Problem statement >>
Which of the lines below holds the string "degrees"? Copy every line that does.

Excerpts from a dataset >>
----

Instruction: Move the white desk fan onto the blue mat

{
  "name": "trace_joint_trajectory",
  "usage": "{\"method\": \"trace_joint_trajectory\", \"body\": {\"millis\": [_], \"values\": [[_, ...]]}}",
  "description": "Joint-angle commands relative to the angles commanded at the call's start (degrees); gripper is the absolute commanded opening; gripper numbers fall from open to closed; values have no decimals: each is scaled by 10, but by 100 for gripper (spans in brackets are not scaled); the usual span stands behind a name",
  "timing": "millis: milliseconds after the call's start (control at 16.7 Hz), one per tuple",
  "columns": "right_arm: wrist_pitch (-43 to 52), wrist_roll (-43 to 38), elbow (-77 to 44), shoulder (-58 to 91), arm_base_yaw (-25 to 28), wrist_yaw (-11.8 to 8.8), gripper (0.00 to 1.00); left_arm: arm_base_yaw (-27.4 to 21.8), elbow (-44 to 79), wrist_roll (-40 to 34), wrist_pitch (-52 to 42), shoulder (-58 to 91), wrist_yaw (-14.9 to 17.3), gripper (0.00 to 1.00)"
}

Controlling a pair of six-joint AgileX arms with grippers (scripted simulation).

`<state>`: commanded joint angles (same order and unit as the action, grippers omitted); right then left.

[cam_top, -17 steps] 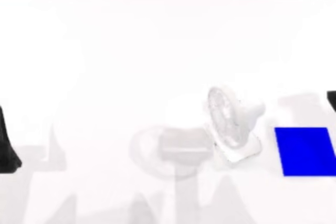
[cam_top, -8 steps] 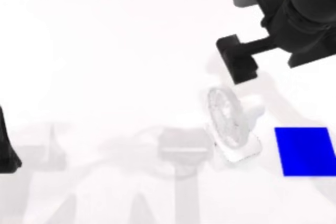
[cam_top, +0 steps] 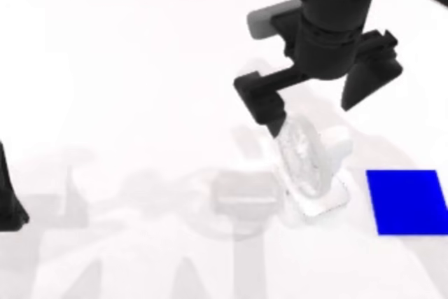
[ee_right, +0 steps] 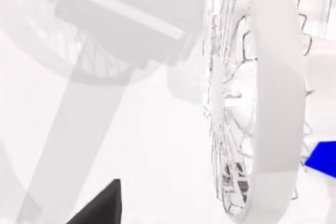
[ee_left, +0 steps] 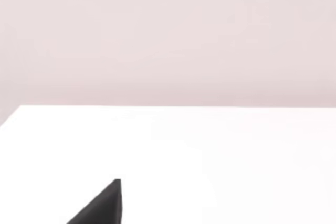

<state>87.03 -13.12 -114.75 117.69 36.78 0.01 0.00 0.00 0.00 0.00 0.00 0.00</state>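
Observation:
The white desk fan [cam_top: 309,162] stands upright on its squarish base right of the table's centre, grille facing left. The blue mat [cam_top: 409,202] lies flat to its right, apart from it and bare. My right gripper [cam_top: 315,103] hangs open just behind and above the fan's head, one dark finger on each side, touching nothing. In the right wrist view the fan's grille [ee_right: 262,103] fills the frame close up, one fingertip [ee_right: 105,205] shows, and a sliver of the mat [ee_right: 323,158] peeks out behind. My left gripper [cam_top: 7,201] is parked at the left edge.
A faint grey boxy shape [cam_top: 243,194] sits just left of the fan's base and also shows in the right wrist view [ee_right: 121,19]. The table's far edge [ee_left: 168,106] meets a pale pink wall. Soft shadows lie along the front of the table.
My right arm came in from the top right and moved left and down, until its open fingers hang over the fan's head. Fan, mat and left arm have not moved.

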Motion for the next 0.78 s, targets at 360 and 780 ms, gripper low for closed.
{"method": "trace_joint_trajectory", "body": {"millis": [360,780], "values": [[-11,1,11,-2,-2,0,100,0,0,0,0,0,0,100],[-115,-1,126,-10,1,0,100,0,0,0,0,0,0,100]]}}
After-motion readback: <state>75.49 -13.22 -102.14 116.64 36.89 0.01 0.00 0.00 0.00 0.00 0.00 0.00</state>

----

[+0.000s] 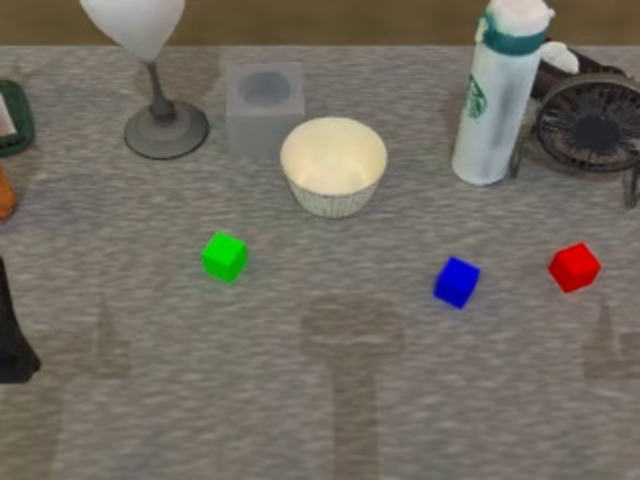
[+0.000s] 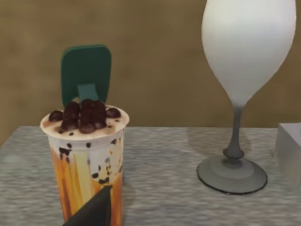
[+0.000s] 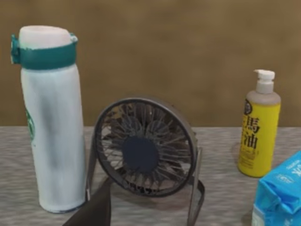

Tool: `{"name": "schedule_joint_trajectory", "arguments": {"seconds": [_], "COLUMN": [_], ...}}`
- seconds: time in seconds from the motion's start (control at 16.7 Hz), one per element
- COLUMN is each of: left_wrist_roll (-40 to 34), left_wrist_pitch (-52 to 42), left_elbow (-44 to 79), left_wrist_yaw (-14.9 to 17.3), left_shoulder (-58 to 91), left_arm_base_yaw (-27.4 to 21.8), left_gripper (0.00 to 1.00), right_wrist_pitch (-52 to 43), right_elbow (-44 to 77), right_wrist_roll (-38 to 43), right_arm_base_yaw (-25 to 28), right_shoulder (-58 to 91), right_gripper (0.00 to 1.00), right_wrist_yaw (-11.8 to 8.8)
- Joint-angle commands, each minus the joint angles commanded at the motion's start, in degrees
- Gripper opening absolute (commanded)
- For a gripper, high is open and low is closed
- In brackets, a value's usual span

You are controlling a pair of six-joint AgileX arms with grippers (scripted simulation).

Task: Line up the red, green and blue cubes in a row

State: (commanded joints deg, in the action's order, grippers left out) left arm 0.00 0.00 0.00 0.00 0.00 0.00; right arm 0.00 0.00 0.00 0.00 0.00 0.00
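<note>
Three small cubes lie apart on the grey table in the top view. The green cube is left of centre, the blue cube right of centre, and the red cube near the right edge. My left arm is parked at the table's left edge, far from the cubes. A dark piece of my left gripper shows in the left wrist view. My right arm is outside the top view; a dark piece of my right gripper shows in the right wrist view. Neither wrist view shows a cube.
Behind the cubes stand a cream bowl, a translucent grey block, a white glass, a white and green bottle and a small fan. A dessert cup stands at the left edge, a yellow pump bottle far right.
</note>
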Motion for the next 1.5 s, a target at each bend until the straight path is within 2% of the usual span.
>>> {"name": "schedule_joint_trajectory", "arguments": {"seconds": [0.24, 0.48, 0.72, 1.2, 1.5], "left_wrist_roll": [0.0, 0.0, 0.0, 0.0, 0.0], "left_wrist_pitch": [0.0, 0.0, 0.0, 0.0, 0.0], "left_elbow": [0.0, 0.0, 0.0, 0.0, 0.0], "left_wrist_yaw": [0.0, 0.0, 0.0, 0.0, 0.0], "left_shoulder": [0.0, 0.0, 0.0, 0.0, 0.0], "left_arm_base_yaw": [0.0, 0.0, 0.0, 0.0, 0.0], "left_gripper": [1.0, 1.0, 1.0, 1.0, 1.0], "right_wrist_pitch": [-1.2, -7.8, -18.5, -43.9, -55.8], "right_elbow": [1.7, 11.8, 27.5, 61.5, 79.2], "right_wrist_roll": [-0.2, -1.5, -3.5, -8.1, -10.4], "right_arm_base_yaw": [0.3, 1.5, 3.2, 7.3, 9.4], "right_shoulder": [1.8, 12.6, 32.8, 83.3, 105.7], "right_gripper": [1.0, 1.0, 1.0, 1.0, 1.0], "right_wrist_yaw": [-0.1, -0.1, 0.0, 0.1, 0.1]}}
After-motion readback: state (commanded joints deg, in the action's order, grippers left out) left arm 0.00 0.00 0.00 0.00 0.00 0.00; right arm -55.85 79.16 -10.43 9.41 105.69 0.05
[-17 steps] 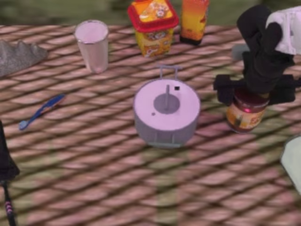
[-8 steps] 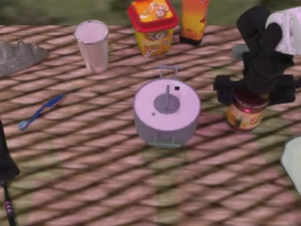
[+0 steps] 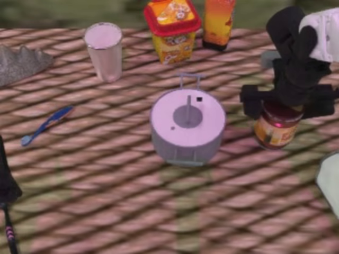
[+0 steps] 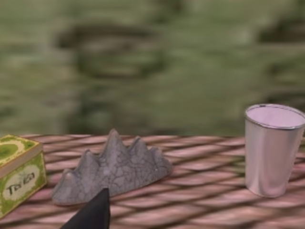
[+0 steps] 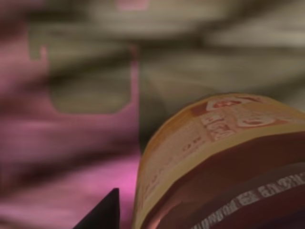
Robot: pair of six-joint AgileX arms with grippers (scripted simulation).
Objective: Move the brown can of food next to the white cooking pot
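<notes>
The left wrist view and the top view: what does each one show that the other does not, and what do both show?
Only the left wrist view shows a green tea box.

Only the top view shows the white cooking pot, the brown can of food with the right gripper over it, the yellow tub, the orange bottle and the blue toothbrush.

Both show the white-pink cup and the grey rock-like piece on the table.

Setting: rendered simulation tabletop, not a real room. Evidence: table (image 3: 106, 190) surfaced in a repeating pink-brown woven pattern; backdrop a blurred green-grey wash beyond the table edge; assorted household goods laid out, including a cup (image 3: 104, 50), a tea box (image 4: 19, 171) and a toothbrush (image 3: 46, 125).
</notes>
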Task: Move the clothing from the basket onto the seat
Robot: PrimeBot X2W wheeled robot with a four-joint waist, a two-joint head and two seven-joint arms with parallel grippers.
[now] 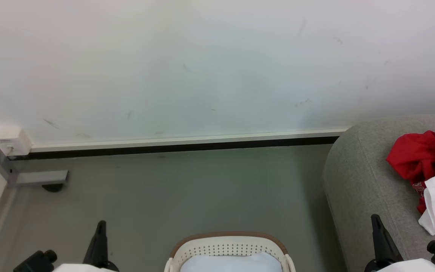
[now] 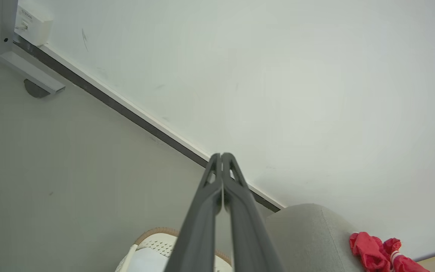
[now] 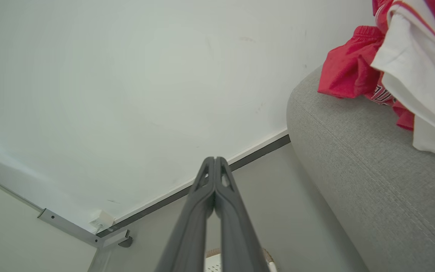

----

Exercise output >>
  "description": "Joint-angle commands relative to the angles commanded at the call's start (degrees); gripper is the absolute commanded opening; gripper numbers fall from open to closed; values have no decimals: each is scaled by 10, but by 100 for gripper (spans in brackets are not scaled); the usual span stands behind a name",
- Joint-angle commands, each minus the joint angles commanded at the motion's start, in degrees

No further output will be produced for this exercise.